* WORK ORDER *
The word "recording" occurs in some lines of the data. Return each such line.

* EXERCISE DATA *
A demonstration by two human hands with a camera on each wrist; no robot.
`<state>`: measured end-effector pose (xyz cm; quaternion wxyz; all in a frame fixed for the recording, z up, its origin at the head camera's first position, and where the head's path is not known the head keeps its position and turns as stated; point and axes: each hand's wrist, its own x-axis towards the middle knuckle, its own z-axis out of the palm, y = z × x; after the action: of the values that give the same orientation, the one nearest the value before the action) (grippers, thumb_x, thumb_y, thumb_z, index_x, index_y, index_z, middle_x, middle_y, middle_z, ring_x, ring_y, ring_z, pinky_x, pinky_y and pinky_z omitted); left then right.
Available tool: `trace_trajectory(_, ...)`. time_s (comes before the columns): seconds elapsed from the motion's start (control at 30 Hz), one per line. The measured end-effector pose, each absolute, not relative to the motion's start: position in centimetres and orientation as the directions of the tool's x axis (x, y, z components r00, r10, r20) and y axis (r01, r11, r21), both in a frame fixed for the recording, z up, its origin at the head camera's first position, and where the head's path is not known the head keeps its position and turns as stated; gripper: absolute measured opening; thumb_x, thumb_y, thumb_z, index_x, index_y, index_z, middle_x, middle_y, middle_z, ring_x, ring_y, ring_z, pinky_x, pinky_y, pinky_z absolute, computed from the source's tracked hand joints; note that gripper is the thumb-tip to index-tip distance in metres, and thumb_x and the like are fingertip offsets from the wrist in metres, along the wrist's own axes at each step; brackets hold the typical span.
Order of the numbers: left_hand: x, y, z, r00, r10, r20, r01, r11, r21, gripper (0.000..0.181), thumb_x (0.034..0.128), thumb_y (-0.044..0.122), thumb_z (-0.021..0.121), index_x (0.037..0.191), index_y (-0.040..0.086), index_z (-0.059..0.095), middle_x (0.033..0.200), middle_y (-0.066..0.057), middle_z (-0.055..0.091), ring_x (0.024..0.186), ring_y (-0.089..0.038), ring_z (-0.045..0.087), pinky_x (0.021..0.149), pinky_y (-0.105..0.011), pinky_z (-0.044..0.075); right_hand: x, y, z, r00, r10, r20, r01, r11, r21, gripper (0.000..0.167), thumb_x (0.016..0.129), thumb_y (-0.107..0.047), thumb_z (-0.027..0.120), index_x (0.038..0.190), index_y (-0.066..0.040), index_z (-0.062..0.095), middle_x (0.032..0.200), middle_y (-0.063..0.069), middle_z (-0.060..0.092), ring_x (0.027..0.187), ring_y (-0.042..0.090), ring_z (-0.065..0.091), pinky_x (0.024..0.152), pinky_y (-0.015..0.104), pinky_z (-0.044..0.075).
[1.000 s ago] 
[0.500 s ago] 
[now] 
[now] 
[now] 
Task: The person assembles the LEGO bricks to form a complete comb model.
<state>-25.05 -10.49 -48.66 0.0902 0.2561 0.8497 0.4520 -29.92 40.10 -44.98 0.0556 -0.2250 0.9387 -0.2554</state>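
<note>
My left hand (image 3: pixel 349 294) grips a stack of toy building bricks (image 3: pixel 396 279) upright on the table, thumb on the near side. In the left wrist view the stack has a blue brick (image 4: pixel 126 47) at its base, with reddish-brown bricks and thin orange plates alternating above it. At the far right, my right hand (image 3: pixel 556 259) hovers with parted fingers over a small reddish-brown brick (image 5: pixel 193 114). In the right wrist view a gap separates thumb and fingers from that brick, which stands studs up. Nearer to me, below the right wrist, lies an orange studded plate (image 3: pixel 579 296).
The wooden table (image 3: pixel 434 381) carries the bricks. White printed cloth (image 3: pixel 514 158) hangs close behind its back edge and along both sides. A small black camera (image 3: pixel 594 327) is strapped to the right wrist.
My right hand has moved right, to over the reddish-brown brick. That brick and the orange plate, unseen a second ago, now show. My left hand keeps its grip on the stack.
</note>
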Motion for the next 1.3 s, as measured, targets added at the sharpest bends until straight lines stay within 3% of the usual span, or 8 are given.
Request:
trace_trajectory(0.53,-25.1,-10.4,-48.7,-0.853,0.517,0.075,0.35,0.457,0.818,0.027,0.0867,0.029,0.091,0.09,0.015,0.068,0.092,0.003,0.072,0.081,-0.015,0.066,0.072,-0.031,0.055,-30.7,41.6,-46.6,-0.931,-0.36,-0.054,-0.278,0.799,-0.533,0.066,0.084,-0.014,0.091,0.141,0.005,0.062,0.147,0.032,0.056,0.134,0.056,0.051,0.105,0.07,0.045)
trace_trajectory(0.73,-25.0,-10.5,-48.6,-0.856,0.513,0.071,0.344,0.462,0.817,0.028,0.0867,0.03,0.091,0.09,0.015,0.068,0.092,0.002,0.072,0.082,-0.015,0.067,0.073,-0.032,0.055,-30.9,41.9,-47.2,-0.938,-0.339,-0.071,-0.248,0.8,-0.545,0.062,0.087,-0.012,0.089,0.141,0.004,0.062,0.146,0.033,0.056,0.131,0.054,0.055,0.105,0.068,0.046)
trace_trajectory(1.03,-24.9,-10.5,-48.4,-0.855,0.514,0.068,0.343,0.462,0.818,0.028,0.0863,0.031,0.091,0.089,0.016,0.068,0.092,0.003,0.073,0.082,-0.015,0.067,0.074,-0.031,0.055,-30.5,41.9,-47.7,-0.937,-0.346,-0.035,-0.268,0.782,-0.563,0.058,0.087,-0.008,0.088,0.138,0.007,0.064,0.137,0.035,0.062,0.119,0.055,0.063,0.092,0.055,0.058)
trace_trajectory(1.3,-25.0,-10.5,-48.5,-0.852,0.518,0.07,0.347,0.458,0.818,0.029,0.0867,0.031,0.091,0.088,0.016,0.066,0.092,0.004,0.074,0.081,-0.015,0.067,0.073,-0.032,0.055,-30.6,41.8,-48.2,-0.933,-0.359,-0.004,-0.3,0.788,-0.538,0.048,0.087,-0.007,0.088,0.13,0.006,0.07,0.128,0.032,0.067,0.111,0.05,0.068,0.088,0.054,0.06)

* SOLUTION TO THE PROBLEM *
`<state>`: measured end-effector pose (xyz cm; quaternion wxyz; all in a frame fixed for the recording, z up, its origin at the head camera's first position, and where the head's path is not known the head keeps its position and turns as stated; point and axes: each hand's wrist, its own x-axis towards the middle knuckle, its own z-axis out of the palm, y = z × x; after the action: of the values that give the same orientation, the one nearest the value before the action) (grippers, thumb_x, thumb_y, thumb_z, index_x, index_y, index_z, middle_x, middle_y, middle_z, ring_x, ring_y, ring_z, pinky_x, pinky_y and pinky_z omitted); left then right.
Available tool: `trace_trajectory(_, ...)`. time_s (comes before the columns): seconds elapsed from the motion's start (control at 30 Hz), one per line. The measured end-effector pose, each absolute, not relative to the motion's start: position in centimetres and orientation as the directions of the tool's x axis (x, y, z components r00, r10, r20) and y axis (r01, r11, r21), both in a frame fixed for the recording, z up, its origin at the head camera's first position, and where the head's path is not known the head keeps its position and turns as stated; gripper: absolute measured opening; thumb_x, thumb_y, thumb_z, index_x, index_y, index_z, middle_x, middle_y, middle_z, ring_x, ring_y, ring_z, pinky_x, pinky_y, pinky_z absolute, computed from the source's tracked hand joints; note that gripper is the thumb-tip to index-tip distance in metres, and thumb_x and the like are fingertip offsets from the wrist in metres, along the wrist's own axes at each step; brackets hold the typical span.

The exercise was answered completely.